Conformational study of N-methylated alanine peptides and design of Abeta inhibitor.

N-Methylation increases the proteolytic stability of peptides and leads to improved pharmacological and increased nematicidal property against plant pathogens. In this study, the quantum mechanical and molecular dynamic simulation approaches were used to investigate conformational behavior of peptides containing only N-methylated alanine (NMeAla) residues and N-methylated alanine and alanine residues at alternate positions.
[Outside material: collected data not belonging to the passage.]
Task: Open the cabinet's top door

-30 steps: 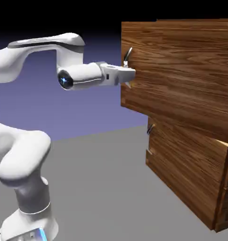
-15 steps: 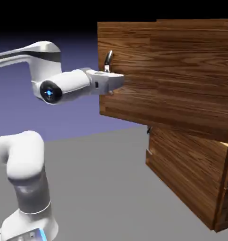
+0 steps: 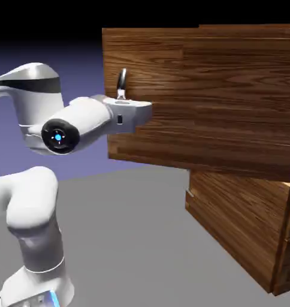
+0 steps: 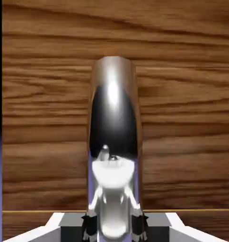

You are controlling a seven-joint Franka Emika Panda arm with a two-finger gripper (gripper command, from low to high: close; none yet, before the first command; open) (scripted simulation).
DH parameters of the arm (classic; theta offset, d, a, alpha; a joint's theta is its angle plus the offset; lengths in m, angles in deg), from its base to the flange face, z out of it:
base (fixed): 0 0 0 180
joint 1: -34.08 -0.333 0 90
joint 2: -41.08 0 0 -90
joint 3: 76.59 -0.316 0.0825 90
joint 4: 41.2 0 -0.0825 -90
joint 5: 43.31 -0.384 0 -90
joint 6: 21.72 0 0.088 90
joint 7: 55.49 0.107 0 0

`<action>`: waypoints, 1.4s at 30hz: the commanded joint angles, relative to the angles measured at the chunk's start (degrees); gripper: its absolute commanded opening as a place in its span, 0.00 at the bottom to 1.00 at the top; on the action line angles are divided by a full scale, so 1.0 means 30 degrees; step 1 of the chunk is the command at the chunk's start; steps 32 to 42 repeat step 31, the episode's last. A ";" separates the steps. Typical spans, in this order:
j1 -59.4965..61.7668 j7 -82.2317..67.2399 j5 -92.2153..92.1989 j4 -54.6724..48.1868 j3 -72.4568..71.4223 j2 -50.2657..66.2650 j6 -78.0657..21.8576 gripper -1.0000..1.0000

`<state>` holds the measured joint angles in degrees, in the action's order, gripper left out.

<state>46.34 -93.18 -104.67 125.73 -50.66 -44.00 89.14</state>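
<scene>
Gripping the slim grey metal handle (image 4: pixel 113 142), the white two-finger gripper (image 3: pixel 141 111) is clenched on it for leverage; the upper reddish-brown wood-grain door (image 3: pixel 171 96) stands swung out from the cabinet (image 3: pixel 243 228).

Your cabinet (image 3: pixel 243 198) is a tall box of reddish-brown wood grain. Its top door (image 3: pixel 201 96), the larger upper panel, stands swung well out from the body, its free edge toward the exterior view's left. Near that edge you see its slim grey metal handle (image 3: pixel 121 83), upright, shiny and curved (image 4: pixel 114 123) in the hand view.
</scene>
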 commanded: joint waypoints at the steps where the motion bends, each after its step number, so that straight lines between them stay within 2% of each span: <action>1: -0.0033 -0.0030 0.0610 -0.0279 0.0690 0.0181 -0.0552 0.00; 10: -0.2333 -0.0465 0.5703 -0.4573 0.6920 0.2639 -0.6169 0.00; 19: -0.7528 -0.0374 0.8915 -1.0803 1.1785 0.4465 -1.1503 0.00; 30: -1.4295 0.0767 1.0679 -1.8426 1.5473 0.4741 -1.6859 0.00; 42: -1.4661 0.0856 1.0735 -1.8846 1.5627 0.4719 -1.7135 0.00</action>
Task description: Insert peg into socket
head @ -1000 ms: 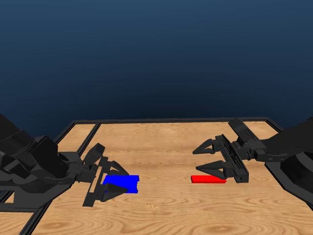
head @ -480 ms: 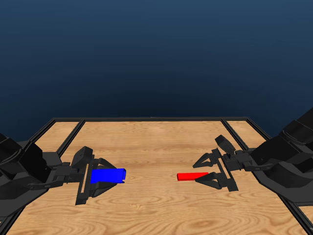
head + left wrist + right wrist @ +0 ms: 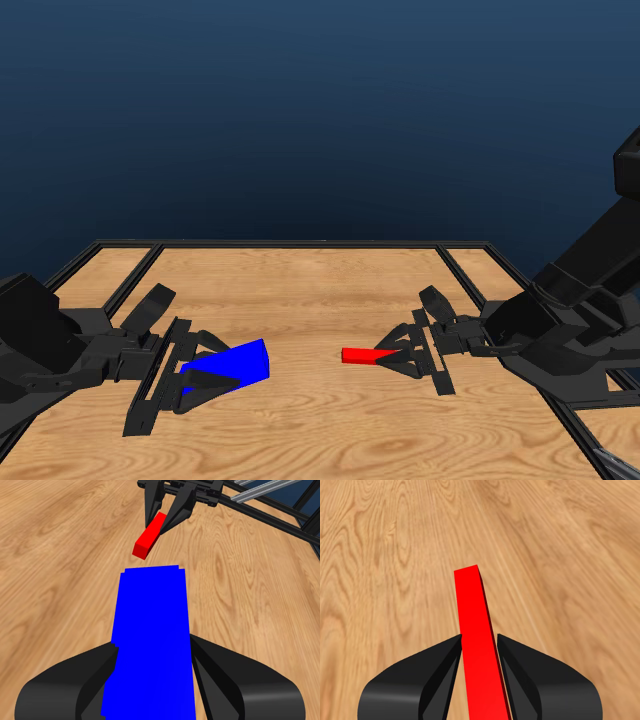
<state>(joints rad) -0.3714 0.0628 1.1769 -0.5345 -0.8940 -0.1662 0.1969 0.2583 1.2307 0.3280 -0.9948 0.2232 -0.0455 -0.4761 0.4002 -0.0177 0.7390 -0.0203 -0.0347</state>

The amide bond geometry was found to be trans and the poly NMeAla peptides were shown to populate in the helical structure without hydrogen bond with phi, psi values of - 0, 90 degrees stabilized by carbonyl-carbonyl interactions. Molecular dynamic simulations in water/methanol revealed the formation of beta-strand structure, irrespective of the starting geometry due to the interaction of solvent molecules with the carbonyl groups of peptide backbone. Analysis of simulation results as a function of time suggested that the opening of helical structure without hydrogen bond started from C-terminal. Conformational behavior of peptides containing N-MeAla and Ala was used to design Abeta peptide inhibitor and the model tetrapeptide Ac-Ala-NMeAla-Ala-NHMe in the beta-strand structure was shown to interact with the hydrophobic stretch of Abeta15-42 peptide.